The audio reproduction speed converting unit 14 and the video
reproduction speed converting unit 15 read out the synchronization
information during reproduction, and based on this, synchronize
video with audio. Here, as a synchronization method, for example,
when any one of audio and video lags, a lagging audio or video
portion may be skipped so that the slower one is caused to catch up
with the faster one.
[0114] Hereinafter, a detailed operation of the
recording/reproduction process of the fourth embodiment of the
present invention will be described with reference to FIGS. 14 and
15. FIG. 14 is a flowchart of the recording/reproduction process of
the fourth embodiment. In FIG. 14, operations of steps S61, S63,
S64 and S66 are similar to those of steps S41 to S43 and S45 which
have been described in the second embodiment with reference to FIG.

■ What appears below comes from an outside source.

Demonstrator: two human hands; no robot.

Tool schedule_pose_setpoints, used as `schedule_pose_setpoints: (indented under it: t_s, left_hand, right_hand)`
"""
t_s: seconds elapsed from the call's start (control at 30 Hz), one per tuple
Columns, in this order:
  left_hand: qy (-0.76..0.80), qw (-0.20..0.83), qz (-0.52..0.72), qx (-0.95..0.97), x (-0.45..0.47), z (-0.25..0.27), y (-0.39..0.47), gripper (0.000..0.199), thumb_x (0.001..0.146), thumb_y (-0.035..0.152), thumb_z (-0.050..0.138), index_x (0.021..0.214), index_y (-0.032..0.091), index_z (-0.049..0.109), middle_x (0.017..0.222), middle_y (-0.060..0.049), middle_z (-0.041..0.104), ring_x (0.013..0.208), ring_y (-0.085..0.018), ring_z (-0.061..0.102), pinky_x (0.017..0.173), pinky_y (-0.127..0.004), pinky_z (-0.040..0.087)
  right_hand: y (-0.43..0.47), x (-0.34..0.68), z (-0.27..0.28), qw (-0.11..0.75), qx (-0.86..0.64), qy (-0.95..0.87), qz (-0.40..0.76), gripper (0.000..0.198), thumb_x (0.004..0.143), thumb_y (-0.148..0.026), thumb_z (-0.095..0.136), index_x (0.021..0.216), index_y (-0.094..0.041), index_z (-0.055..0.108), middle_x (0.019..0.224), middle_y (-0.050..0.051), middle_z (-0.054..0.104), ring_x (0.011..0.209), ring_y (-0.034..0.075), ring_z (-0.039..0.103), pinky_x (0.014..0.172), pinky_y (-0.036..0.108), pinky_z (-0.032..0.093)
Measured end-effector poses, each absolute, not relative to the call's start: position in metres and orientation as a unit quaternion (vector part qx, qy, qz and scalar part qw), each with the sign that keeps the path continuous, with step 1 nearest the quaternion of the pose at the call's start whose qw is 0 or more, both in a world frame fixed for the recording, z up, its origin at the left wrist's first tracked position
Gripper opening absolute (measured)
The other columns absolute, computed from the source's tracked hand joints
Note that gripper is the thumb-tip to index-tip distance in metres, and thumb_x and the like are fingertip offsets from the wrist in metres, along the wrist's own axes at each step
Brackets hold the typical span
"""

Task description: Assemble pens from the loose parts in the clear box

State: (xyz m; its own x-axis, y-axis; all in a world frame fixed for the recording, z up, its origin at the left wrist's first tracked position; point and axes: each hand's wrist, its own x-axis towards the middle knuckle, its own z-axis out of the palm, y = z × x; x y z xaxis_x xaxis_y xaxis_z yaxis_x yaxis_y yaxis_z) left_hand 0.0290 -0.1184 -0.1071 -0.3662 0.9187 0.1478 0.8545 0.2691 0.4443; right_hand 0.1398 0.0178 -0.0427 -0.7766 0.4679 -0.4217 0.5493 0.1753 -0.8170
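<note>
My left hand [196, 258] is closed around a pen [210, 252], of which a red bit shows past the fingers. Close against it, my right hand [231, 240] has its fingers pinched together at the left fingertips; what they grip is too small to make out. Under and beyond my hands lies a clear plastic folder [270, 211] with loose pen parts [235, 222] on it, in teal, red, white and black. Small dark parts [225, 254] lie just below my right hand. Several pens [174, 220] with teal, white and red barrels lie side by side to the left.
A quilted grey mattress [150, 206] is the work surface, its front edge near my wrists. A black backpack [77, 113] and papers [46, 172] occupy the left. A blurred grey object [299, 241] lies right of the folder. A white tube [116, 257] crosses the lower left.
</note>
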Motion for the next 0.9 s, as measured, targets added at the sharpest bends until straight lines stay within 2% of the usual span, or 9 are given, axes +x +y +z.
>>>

9, and will not be described in detail.
[0115] In FIG. 14, following step S61, the AV synchronizing unit 31
generates the synchronization information (step S62). The process
of step S62 will be more specifically described. Initially, the AV
synchronizing unit 31 reads the analysis result saved in the
accumulation unit 11. Next, the AV synchronizing unit 31 extracts a
place in a program which has been analyzed as a scene change point,
for example. Next, the AV synchronizing unit 31 detects which of
video and audio has preceded more (the degree of deviation of
synchronization, a time difference, etc.) at each scene change
point. Next, the AV synchronizing unit 31 calculates which of video
and audio is skipped by what amount so as to synchronize the video
with the audio, at each scene change point. Thereafter, the AV
synchronizing unit 31 sets each extracted scene change point as a
synchronization point. Further, the AV synchronizing unit 31
associates information indicating the skip contents at each
synchronization point (hereinafter referred to as skip information)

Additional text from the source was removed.